The sports world was already a hive of problematic issues and politics, but gambling has made them all even more rotten: corruption, misogyny, athlete harassment, toxic fandoms, and much more. Turning this addictive pattern into a multi-billion-dollar industry where every sector of the sports world is complicit and profiting has poisoned the well, perhaps irrevocably. And none of them will speak out as long as there is money to be made: the managers will keep their cuts, the players will appear in the ads, the celebrities will yuk it up in glossy ads, and legislators will turn a blind eye to the havoc they have caused.
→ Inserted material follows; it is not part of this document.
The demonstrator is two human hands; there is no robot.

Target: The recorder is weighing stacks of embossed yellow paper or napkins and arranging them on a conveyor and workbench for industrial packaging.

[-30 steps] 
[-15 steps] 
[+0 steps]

The argument you always hear from pro-gambling lobbyists is that making it legal keeps it safe and offers oversight for betters, sportspeople, and businesses alike. But gambling is an intrinsically addictive idea that cannot help but become corrupted, regardless of whether or not it’s an above-board system advertised in between episodes of NCIS. Making it legal hasn’t stopped players and coaches from trying to fix games, nor has it made things safer for those just trying to do their jobs. No amount of ‘just play safe’ PSAs uttered through gritted teeth can balance out the obsessive nature of the game, and it is a game. The only way to fix the system is with a total overhaul, but that would require the institutions in control to make the entire concept less addictive, which defeats the point. Legalized gambling has not sought to fix its errors. It’s just turned them into marketable qualities.